Мама смотрит на меня с тревогой и любопытством, и в этом выражении ее лица вся загвоздка: так может смотреть мать, которая не хочет перечить сбрендившему сыну, но так же может смотреть мать, которая слушает своего совершенно нормального сына, и ей интересно, что же там было за камином.

– Дерьмо, – говорю я шепотом. – Клянусь, обыкновенное человеческое дерьмо. Засохшее, твердое, как камень, завернутое в номер “Мессаджеро” за 1953 год.

Видно по лицу, что мама удивлена, ей противно, но и слегка забавно.

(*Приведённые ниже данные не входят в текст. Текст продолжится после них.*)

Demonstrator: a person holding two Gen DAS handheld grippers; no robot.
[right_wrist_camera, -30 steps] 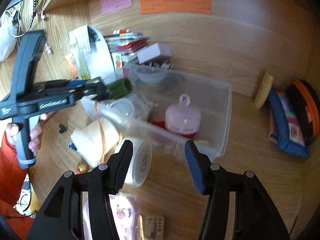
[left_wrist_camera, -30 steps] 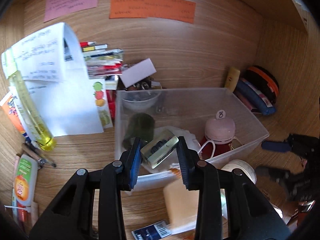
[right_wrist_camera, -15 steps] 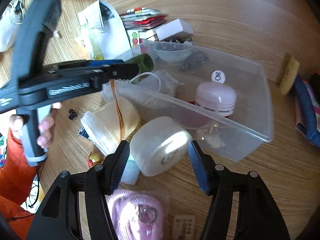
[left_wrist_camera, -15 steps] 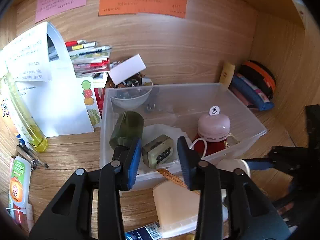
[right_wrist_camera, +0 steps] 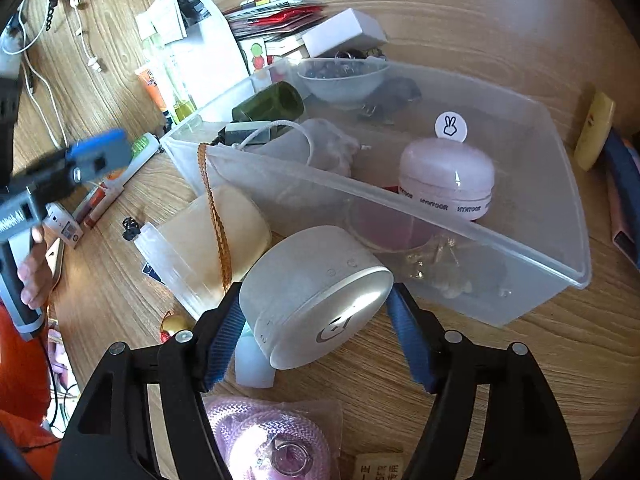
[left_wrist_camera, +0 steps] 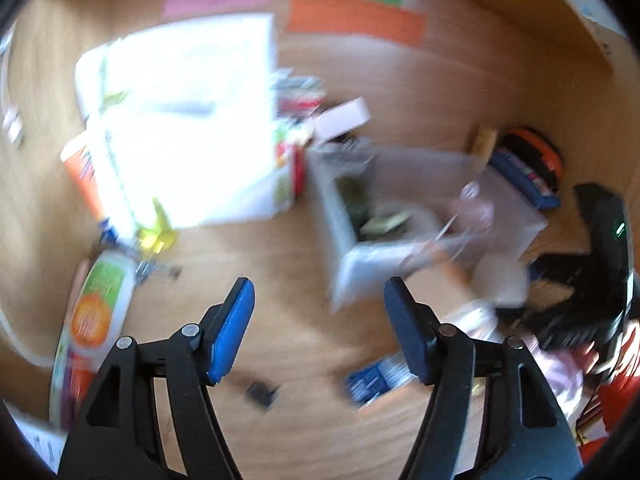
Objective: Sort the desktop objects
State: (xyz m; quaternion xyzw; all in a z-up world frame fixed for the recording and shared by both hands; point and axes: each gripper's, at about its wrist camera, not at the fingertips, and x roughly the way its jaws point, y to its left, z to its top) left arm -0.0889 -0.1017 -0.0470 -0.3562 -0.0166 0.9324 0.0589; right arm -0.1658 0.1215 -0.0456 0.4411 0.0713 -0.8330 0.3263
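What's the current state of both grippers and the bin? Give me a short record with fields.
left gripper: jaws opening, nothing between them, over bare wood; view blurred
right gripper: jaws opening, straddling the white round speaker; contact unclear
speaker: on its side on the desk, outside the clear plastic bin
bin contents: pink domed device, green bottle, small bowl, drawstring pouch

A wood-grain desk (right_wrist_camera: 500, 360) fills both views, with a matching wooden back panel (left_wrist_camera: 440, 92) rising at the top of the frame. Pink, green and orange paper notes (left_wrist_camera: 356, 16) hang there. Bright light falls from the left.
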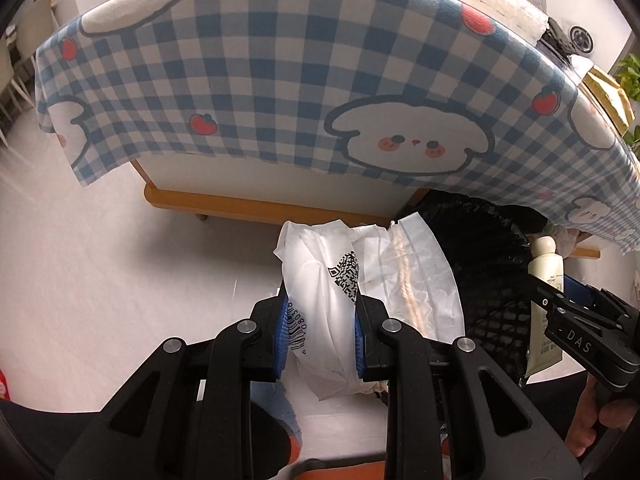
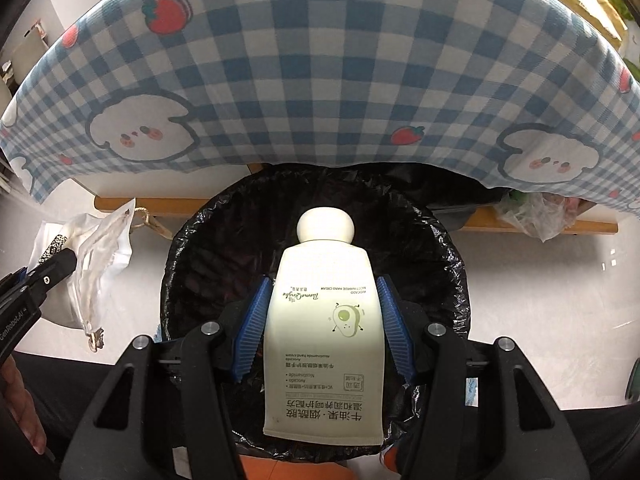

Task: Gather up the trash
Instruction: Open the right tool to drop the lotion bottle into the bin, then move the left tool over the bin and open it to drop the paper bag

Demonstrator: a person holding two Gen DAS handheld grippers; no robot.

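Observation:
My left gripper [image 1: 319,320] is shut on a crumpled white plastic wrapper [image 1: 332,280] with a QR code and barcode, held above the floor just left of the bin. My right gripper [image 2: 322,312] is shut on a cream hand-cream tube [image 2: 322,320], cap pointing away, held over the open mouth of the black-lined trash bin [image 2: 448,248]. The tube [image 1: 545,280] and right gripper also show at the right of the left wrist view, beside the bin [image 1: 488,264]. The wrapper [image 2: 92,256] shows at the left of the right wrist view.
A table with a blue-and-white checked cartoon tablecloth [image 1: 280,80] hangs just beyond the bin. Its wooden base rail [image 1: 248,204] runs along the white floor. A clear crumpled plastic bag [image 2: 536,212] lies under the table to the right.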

– Я об этом никому не сказал, даже Анне, – продолжаю я, – потому что боялся, что… короче, не знаю, почему, но не сказал, не сказал никому ничего. Но эта сцена стоит у меня перед глазами, как будто происходит сейчас: печник, который складывал этот камин в 1953-м году, когда хозяин квартиры был еще ребенком четырех лет и верил, что сюда будет приносить подарки Дед Мороз, опорожняется на лист газеты, заворачивает все это, поднимается по лестнице, бросает сверток в щель между стеной и камином, замуровывает и, как ни в чем не бывало, идет за деньгами.

Отвращение на ее лице берет верх над остальными чувствами.

– Ты понимаешь, мама? Хозяин нашей квартиры провел самые счастливые минуты своего детства перед куском дерьма.

Теперь я на нее смотрю: наши взгляды продолжают, как и прежде, встречаться, но теперь она отводит глаза.

– Чтобы ты сделала на моем месте, сказала ему об этом? Фрате умер, вероятно, умер и тот весельчак, наложивший кучу сорок лет назад. Об этом в целом мире знаю только я, теперь знаешь и ты. Учти, что мой хозяин ужасный мерзавец, он заключает со мной договор только на год, чтобы иметь право вышвырнуть меня вон, когда ему заблагорассудится, я не могу там даже зарегистрироваться, ты ведь знаешь, я до сих пор числюсь на улице Тарталья. Представь, что он выкидывает меня из квартиры: ты бы на моем месте сказала ему об этом или нет?